[Stored dataset items]
──────────────────────────────
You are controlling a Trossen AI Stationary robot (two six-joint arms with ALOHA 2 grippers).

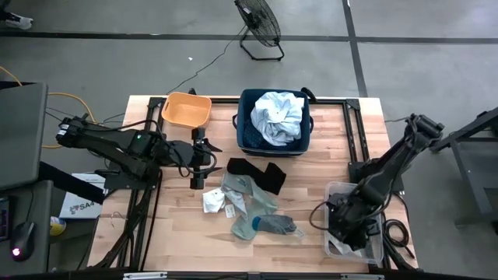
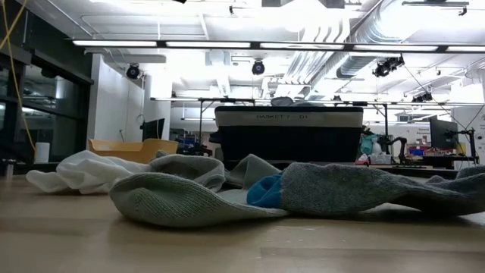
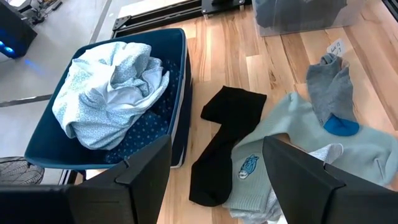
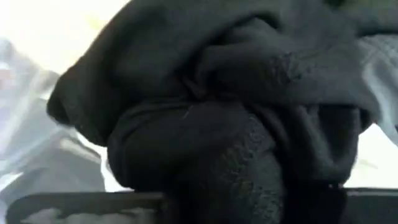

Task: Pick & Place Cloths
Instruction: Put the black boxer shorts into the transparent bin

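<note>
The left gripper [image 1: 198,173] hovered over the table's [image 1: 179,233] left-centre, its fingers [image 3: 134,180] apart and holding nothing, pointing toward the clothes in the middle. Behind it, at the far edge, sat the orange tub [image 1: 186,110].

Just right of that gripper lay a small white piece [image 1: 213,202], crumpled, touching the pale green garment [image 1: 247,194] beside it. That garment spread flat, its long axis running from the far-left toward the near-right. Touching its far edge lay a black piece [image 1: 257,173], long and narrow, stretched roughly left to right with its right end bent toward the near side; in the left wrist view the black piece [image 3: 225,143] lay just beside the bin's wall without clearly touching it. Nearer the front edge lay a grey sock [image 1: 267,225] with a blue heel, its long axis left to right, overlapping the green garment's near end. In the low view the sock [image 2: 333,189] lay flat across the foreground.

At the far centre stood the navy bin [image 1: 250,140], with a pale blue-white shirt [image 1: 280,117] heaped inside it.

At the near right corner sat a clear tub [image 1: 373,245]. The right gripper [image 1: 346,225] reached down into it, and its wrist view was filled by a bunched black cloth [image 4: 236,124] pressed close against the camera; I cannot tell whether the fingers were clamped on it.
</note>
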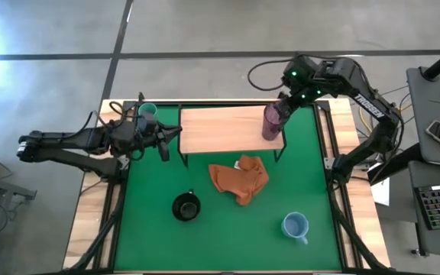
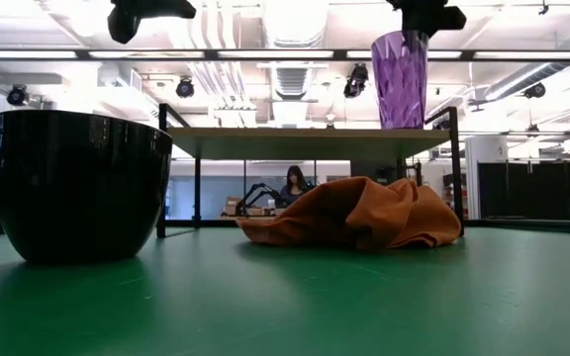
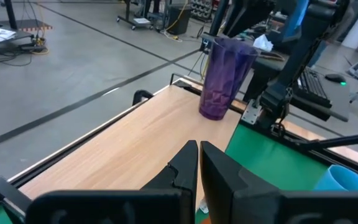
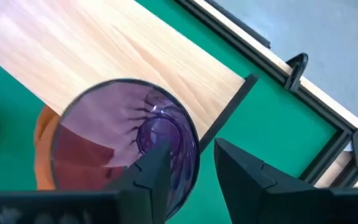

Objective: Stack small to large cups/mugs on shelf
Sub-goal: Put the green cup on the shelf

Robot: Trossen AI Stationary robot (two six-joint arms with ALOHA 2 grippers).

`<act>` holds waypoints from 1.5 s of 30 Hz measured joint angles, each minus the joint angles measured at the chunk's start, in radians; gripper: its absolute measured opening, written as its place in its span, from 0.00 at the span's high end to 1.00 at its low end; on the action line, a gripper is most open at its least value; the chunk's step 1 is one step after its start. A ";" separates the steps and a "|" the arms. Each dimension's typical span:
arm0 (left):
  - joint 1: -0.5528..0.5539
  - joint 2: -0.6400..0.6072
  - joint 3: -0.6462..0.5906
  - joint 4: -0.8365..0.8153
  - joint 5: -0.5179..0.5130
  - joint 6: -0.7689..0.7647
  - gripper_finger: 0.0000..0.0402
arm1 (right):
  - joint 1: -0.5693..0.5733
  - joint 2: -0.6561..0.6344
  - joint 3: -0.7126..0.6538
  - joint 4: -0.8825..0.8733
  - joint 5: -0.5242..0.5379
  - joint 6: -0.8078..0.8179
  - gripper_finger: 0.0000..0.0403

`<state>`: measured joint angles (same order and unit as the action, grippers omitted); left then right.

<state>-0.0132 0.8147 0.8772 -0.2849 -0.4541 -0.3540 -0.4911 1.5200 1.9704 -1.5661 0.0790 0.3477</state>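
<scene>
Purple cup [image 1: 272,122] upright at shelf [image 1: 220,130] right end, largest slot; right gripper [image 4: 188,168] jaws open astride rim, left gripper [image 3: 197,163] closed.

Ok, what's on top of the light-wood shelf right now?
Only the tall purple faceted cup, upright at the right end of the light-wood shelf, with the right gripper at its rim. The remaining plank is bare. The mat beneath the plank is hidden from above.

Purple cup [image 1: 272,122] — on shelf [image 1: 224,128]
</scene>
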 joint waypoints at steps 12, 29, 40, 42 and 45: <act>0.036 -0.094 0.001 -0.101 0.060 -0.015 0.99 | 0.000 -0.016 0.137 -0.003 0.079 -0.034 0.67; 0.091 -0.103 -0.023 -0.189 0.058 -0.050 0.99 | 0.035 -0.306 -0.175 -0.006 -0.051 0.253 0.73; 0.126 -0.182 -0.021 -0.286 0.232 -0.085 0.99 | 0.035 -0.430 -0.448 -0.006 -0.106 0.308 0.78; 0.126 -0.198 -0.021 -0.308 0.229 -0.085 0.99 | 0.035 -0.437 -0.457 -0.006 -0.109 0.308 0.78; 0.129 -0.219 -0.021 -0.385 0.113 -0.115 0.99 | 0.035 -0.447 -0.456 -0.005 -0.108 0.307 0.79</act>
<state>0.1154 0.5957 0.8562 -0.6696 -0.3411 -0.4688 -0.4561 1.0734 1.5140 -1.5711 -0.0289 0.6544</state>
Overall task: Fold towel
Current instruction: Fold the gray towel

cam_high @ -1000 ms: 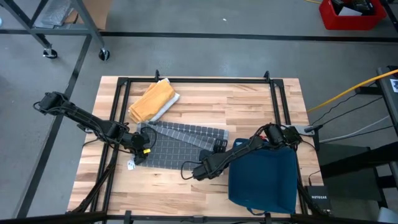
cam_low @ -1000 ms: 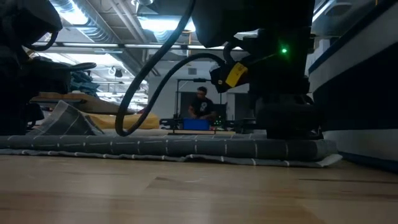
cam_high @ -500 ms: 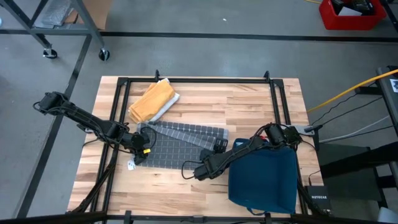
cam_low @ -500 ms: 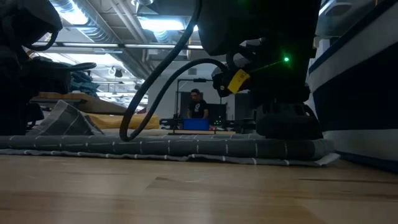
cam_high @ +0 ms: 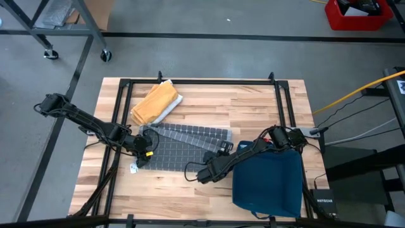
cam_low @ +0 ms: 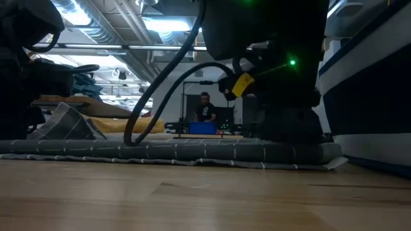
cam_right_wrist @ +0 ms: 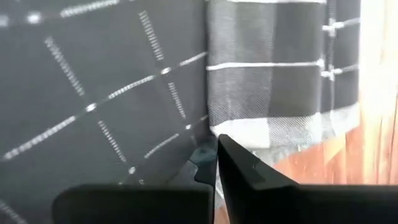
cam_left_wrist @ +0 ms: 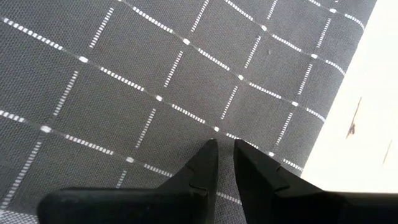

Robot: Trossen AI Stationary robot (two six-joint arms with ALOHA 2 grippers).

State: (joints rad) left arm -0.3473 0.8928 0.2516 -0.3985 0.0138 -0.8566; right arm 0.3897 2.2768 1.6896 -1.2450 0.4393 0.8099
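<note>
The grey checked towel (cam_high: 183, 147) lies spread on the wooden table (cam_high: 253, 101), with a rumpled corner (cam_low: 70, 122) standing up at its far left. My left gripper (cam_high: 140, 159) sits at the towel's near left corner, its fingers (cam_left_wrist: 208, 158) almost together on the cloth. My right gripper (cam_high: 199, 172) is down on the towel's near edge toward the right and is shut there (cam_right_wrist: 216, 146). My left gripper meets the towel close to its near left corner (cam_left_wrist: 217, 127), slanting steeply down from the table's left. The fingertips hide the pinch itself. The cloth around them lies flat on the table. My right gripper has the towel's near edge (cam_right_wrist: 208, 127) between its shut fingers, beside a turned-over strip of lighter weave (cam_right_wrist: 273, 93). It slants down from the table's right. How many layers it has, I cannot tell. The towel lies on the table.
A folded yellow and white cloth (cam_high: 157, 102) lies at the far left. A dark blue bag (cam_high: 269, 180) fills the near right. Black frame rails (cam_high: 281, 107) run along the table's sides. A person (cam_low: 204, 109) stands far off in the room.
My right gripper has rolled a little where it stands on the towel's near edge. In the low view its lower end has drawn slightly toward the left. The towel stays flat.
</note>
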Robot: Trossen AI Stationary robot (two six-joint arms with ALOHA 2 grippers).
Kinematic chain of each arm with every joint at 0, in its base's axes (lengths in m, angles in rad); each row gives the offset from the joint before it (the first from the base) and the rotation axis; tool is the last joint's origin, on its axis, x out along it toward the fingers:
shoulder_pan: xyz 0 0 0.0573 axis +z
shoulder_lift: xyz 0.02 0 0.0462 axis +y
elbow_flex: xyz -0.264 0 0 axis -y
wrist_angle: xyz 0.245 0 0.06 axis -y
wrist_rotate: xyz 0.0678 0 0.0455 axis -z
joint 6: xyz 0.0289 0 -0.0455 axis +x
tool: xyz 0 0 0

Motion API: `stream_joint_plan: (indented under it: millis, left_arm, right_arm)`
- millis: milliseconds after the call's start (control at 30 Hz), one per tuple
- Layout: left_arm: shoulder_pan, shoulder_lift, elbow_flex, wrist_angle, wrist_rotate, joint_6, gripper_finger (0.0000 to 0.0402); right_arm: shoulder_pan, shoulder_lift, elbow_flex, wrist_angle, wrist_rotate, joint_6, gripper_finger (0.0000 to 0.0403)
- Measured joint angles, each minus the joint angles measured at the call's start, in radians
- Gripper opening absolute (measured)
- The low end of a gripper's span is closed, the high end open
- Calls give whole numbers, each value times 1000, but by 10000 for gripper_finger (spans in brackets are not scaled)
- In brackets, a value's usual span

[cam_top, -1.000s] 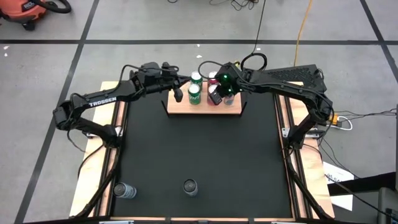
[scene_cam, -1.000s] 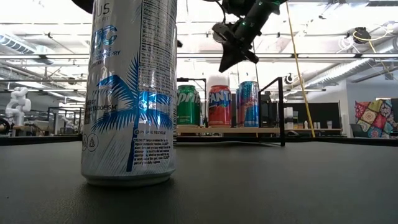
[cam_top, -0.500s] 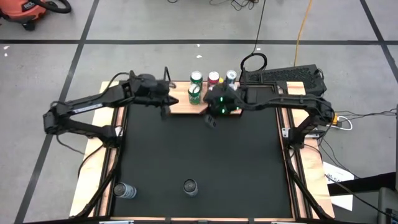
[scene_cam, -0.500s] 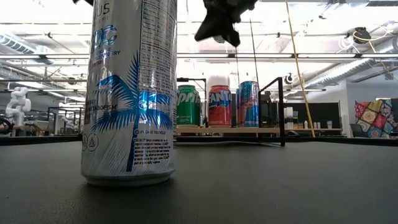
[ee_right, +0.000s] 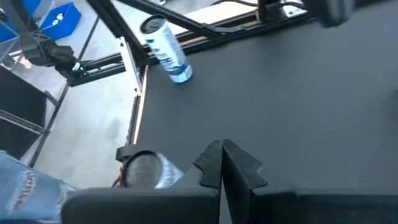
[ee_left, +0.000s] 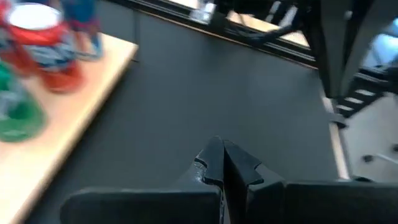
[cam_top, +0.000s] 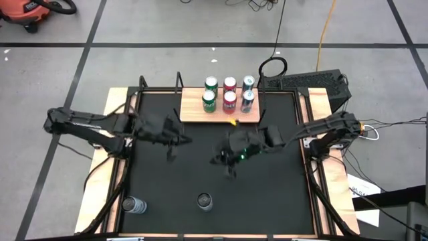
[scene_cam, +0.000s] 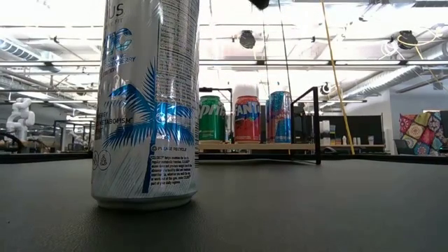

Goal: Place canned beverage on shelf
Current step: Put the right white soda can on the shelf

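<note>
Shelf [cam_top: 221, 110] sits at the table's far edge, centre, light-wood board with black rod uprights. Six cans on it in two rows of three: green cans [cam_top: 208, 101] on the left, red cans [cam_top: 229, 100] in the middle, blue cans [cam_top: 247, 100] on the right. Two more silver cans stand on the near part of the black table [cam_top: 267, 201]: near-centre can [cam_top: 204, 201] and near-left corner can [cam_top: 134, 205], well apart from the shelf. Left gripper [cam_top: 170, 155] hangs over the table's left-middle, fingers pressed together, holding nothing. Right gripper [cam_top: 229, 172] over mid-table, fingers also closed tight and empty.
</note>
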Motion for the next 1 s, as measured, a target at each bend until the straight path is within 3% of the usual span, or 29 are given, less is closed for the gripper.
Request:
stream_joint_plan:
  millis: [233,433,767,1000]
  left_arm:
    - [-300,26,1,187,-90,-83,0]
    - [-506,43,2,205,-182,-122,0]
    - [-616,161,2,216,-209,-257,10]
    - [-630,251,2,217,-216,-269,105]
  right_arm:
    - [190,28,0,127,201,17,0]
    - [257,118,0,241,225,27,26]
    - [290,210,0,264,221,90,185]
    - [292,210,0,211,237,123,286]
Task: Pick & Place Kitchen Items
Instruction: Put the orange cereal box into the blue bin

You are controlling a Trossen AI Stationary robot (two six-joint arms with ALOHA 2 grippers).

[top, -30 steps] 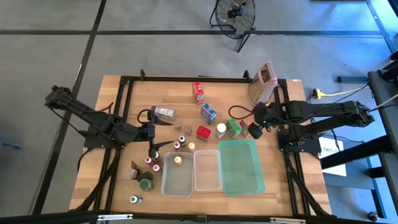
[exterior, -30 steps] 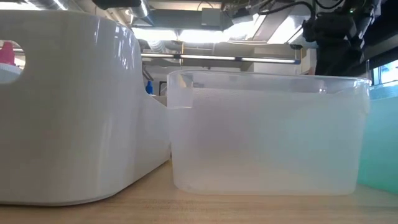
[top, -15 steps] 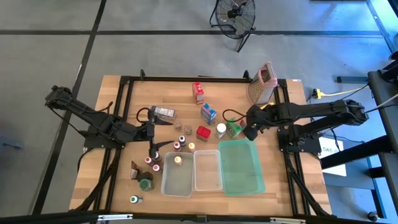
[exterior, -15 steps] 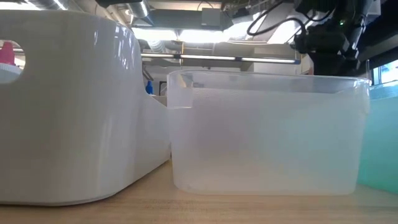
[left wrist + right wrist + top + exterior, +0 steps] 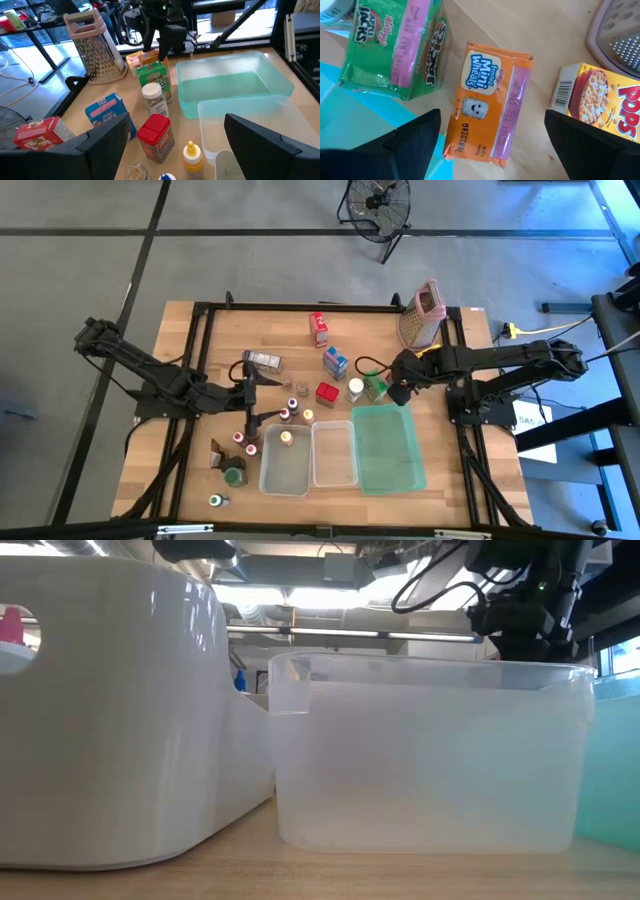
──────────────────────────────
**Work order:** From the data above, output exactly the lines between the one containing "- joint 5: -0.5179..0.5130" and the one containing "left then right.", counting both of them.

**Written response:**
  - joint 5: -0.5179..0.5130
  - joint 6: -0.7689..0.7647
  - gripper_finger: 0.0000..0.0402
arm1 (right):
  - joint 1: -0.5693..0.5733
  - joint 2: -0.6561..0.6344
  - joint 3: -0.7126..0.6538
  - joint 4: -0.8825..0.8733
  - joint 5: -0.5242..0.5379
  - joint 6: -0.8078..0.8179
  - gripper_finger: 0.0000..0.0403

`<state>`: measured joint angles (same order and unit as the action, grippers omitted); left then right.

That was the complete answer.